For tenant workloads to access the public internet, their private, internal addresses must be translated into public addresses that can be used on the Internet. Unlike the Destination NAT in Section 5.1.1, Service Provider Managed Addressing, when the outbound connection to the internet needs its source IP address changing, this NAT process is more accurately know as Source NAT (SNAT). A Source NAT is a 1:1 mapping between the IP address used by the device connecting to the internet and a suitable internet address assigned to that device. This 1:1 mapping is typically necessary when the device in question requires unsolicited inbound connections to be able to reach it, such as a web server, or email transfer host.

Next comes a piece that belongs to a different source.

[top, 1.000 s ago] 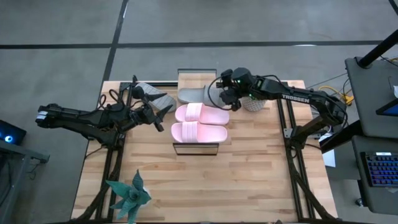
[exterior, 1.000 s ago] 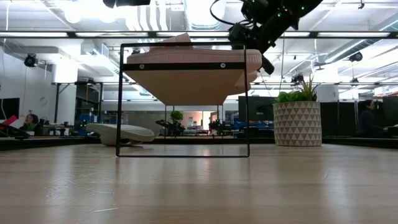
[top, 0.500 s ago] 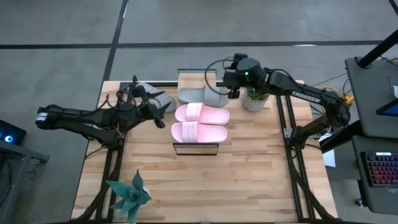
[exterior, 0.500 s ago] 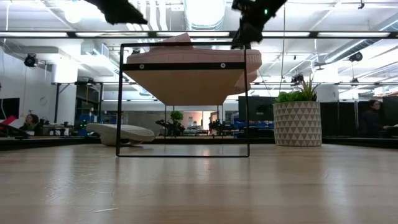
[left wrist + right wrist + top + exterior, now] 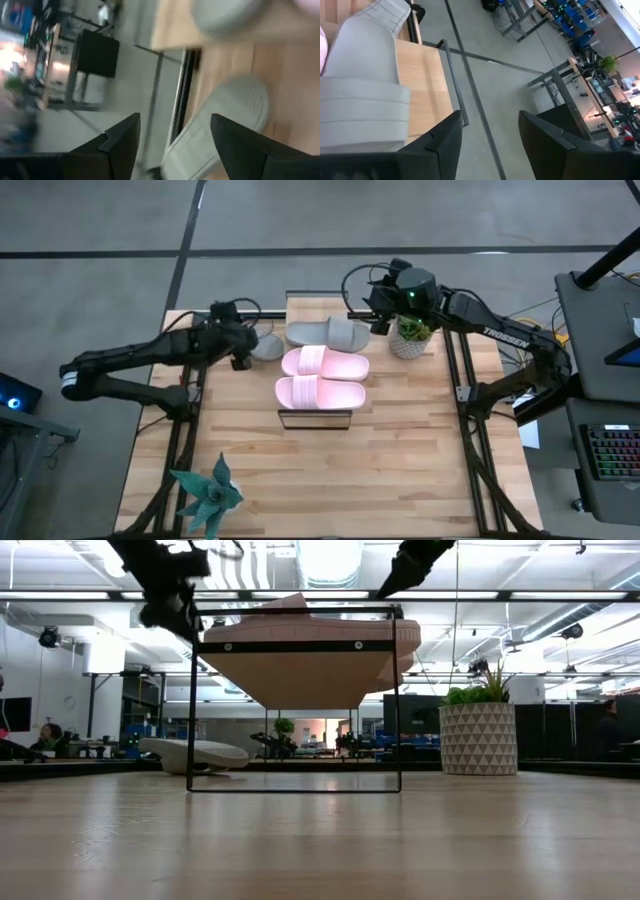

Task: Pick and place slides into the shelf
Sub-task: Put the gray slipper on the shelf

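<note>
The shelf (image 5: 297, 306) stands mid-table. On its plank lie two pink slides (image 5: 322, 362) (image 5: 320, 392) and a grey slide (image 5: 328, 334). A second grey slide (image 5: 266, 346) lies on the table left of the shelf, also in the low view (image 5: 195, 753). My left gripper (image 5: 246, 352) hangs open just above this slide, whose pale end (image 5: 220, 125) shows between its fingers in the left wrist view. My right gripper (image 5: 376, 308) is open and high over the shelf's far right corner. It holds nothing, and the shelf's grey slide (image 5: 360, 110) shows beside it.
A potted plant in a patterned white pot (image 5: 408, 338) stands right of the shelf, close under my right arm. A spiky green plant (image 5: 208, 498) sits at the table's near left corner. Bare wooden tabletop (image 5: 380, 470) stretches in front of the shelf.
My left gripper has swung toward the table's far edge, over the grey slide on the table. It has tipped downward and sunk into the low view. My right gripper has risen away from the grey slide on the shelf, drawn back toward the right, and rolled its wrist.
</note>
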`<state>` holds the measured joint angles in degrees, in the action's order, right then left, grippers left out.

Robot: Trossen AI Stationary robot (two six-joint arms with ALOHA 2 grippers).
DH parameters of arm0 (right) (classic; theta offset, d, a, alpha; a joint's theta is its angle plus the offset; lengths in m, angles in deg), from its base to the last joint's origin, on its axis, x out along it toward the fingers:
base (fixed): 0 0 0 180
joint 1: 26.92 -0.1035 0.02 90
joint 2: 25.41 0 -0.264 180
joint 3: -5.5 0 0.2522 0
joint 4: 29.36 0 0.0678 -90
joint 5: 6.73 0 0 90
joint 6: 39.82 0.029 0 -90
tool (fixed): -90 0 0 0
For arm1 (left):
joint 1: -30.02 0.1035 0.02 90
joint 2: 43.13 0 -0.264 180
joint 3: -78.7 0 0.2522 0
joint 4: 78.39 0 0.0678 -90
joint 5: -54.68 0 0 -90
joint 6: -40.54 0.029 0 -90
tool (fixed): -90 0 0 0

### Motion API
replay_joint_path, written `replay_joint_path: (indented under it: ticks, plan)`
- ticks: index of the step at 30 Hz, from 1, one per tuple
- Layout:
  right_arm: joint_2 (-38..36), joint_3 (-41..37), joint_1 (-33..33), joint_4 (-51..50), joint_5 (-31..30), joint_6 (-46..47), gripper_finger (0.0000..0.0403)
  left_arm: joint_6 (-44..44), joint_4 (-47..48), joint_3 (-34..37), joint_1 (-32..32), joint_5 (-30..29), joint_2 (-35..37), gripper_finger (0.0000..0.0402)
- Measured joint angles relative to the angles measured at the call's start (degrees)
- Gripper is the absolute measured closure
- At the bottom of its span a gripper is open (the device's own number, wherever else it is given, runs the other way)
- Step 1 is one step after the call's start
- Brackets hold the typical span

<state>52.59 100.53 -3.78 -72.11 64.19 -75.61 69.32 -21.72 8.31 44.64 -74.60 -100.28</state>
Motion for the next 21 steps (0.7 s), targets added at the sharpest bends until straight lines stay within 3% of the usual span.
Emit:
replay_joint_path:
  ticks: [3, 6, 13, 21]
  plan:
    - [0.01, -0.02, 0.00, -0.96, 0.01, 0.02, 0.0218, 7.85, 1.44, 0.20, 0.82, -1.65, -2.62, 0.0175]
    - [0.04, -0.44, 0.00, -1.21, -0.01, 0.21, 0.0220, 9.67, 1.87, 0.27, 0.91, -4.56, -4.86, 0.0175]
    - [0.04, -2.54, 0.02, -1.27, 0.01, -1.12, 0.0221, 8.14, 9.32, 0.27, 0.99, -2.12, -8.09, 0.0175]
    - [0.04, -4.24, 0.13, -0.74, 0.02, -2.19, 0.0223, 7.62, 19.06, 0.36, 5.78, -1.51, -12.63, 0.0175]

However, often one or more devices in a solution might require access to the internet but do not require unsolicited inbound access from the internet. These can be application servers which connect to a source of data or updates on the Internet, but should not receive inbound connections. For cases such as this, it is possible to “hide” many devices behind a single internet IP address. Each device’s outbound connection has its source IP address changed, often to the interface address of the device carrying out the translation, and the connection’s source TCP or UDP “port” number changed to a randomly selected number whose value is tracked in a connection table to allow the device to deliver the inbound half of the connection back to the correct, originating host. As both the source IP address and next layer protocol port address are both changed, this version of NAT is sometimes known as Port NAT (PNAT), or more commonly, Port Address Translation (PAT).

The following figure revisits the NAT diagram from Figure 18, but this time looking at outbound connections.

 

As noted in Section 5.3.1, Shared Multitenant External Network, the Edge Services Gateway must have its interface address sub-allocated to itself before the address can be used for outbound PAT.